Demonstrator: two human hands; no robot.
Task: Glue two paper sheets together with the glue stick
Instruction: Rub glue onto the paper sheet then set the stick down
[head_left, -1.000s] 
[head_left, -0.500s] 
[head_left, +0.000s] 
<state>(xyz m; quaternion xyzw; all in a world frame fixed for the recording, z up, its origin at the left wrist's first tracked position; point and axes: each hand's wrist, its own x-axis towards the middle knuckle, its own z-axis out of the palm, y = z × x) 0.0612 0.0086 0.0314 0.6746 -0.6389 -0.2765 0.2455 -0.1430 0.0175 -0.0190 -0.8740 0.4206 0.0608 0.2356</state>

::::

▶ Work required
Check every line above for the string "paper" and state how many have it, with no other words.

▶ Task output
2